A town clerk in Kentucky is challenging, yet again, our political system's division of powers and the obligation of a nation to follow the edicts of its highest court in the land. Since 1803 in Marbury v. Madison, the power of the Supreme Court to make decisions relating to federal law was affirmed. The nation's highest Court has been working from this precedent ever since. The Court has the power to oversee and rule on Constitutional often extremely contentious issues and the Court's decision is final until another court overturns it.

The Supreme Court has been challenged throughout the nation’s history from the 1857 Dred Scott decision -- perhaps the worst decision issued by the Taney Court— affirming slavery to the 1954 decision of Brown v. the Board of Education calling dejure school segregation separate, unequal and therefore illegal. Its decision stands and the people must obey it.

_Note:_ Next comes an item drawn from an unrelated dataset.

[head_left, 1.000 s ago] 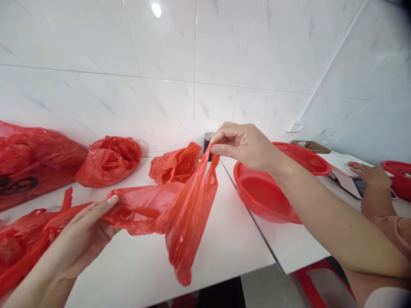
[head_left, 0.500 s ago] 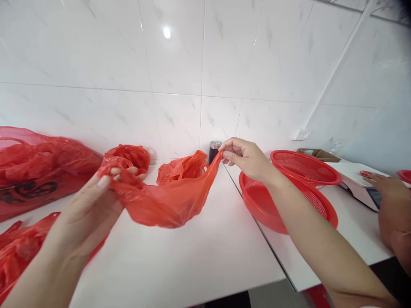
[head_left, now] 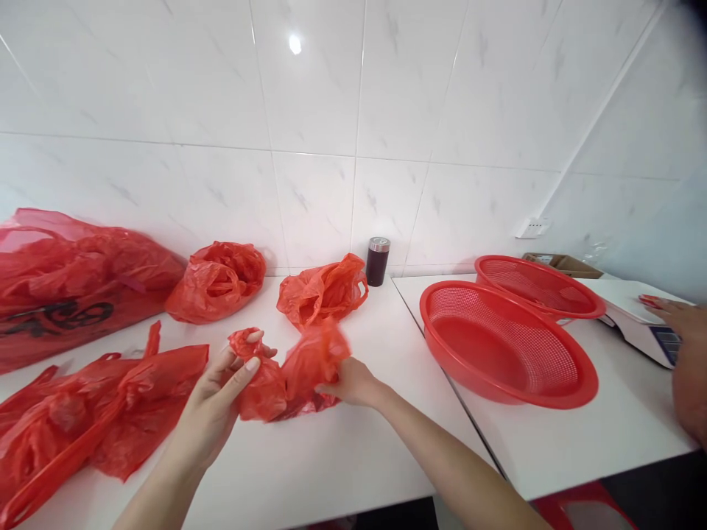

In many other divisive national issues the Court has been the final arbitrator and this is no less true for gay marriage. It is now settled law and it will be so for this know nothing Kentucky town clerk who is denying marriage licenses to couples heterosexual and homosexuals alike claiming religious freedom. Ultimately, marriage licenses WILL be issued to both. Public entities are paid for by the people –ALL the people -- and the people have a right to use them. The Hobby Lobby decision establishing a religious freedom right (to which I disagree) applied to a private business, women’s health and insurance not to a public entity and marriage licenses.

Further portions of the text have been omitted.